熱交ドリル

汚れ係数

熱交換器を連続して運転する場合、流体中の溶解成分が晶出して管壁に付着、あるいは流体中の浮遊物が管内に沈積します。この付着物によって伝熱は阻害され、熱交換器の性能が時間の経過と共に徐々に低下します。
この伝熱阻害の程度を表したものを汚れ係数と呼び、熱交換器の設計では予めこれを予想し、余分な伝熱面積を加味する必要があります。
この汚れ係数を加味した伝熱係数を表す式は以下のようになります(管外基準)。

1/Ud=1/Uc+ri(Do/Di)+ro

Ud:汚れを考慮した総括伝熱係数[W/(m2・℃)]
Uc:汚れを考慮しない総括伝熱係数[W/(m2・℃)]
ri:管内側汚れ係数[m2・℃/W]
ro:管外側汚れ係数[m2・℃/W]
Di:管内径[m]
Do:管外径[m]

汚れ係数が大きいとUdが小さくなり、伝熱の性能としては低下します。
汚れ係数が小さいとUdが大きくなり、伝熱の性能としては向上します。

PHEでの汚れ係数は、多管式の汚れ係数よりも小さくとることが出来ます。その理由は以下のためです。

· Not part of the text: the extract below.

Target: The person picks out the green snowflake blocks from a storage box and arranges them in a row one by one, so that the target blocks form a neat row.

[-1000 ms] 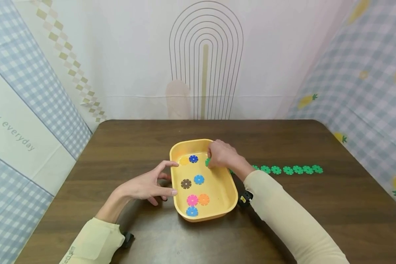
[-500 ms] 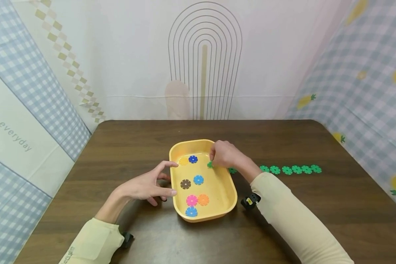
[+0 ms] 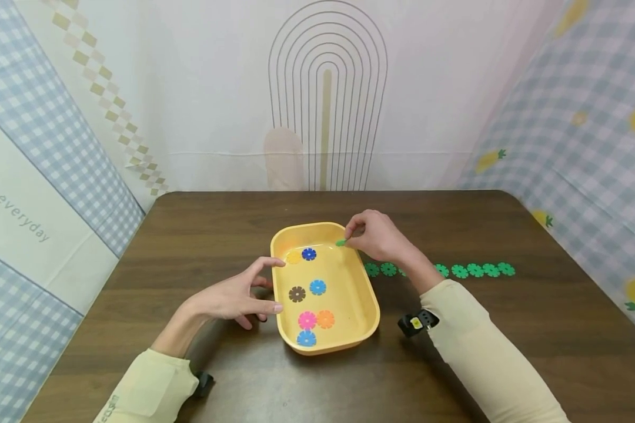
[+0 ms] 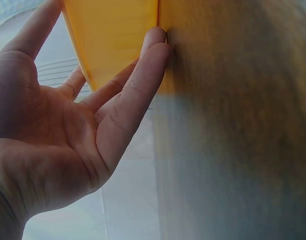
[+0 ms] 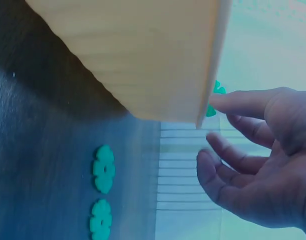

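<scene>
A yellow rectangular tray (image 3: 356, 299) stands mid-table, holding several flat notched plastic discs: yellow, dark blue (image 3: 309, 254), brown (image 3: 297, 294), light blue, pink (image 3: 307, 320) and orange (image 3: 325, 319). My right hand (image 3: 379, 236) pinches a green notched disc (image 3: 341, 242) at the tray's far right rim. In the right wrist view, the tray wall partly hides that disc (image 5: 211, 110) at the fingertips. My left hand (image 3: 233, 295) rests spread along the tray's left side, thumb and index finger at the rim. The left wrist view shows its extended fingers (image 4: 143, 75) against the outer wall.
A row of green discs (image 3: 459, 271) runs rightward across the brown wooden table (image 3: 233, 226) from beside the tray; my right forearm covers part of it. Patterned cloth hangs behind and at both sides. Each wrist wears a small black camera (image 3: 418, 322).
My right hand has lifted the green disc from the tray floor up to the far right rim, moving right and away. The left hand and tray have stayed put.
</scene>
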A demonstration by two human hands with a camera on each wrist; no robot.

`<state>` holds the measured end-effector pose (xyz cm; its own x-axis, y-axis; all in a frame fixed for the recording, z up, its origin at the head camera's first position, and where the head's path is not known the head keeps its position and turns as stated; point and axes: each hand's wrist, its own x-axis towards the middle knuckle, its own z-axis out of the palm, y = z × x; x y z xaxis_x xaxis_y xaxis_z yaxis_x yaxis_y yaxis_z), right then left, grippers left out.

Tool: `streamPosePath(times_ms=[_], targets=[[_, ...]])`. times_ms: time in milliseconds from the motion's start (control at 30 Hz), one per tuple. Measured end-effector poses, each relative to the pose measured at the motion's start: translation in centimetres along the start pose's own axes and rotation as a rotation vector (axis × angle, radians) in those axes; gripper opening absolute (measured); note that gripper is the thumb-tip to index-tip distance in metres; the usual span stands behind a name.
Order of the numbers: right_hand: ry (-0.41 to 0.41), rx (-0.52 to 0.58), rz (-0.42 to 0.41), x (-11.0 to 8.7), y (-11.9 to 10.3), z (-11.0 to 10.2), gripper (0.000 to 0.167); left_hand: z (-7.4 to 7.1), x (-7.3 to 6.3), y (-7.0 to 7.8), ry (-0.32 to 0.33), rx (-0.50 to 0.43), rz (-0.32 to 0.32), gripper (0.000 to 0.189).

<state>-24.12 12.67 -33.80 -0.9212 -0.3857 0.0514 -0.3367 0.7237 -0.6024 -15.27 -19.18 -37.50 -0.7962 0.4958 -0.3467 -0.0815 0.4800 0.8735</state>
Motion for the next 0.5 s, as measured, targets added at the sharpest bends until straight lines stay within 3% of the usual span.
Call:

  • プレートの凹凸によって流体が乱れるため、流体中の個体粒子が沈積しにくくなります。
  • 多管式では胴側の邪魔板近くで流体が停滞しますが、PHEではこのようなデッドスペースがありません。
  • プレートの表面が滑らかで、場合によっては鏡面仕上げも可能です。
  • PHEではプレートの厚みが薄いので、腐食を避けるために必然的に高級材質を用いることになり、腐食によって生成する錆類の沈積がありません。
  • 伝熱係数が大きいため、冷却水側のプレート壁面温度が低くなり、冷却水からの溶存塩類(Ca2+,Mg2+など)の析出が生じにくくなります。
  • クリーニングが容易です。PHEではデッドスペースがなく、また液のホールドアップが少ないので、化学的クリーニングを有効かつ素早く行うことができます。

従って、PHEの方が多管式よりもより高い伝熱性能を得ることができます。
また、この汚れ係数は熱交換器の種類だけでなく、流体の種類や操作温度、流速によっても変化します。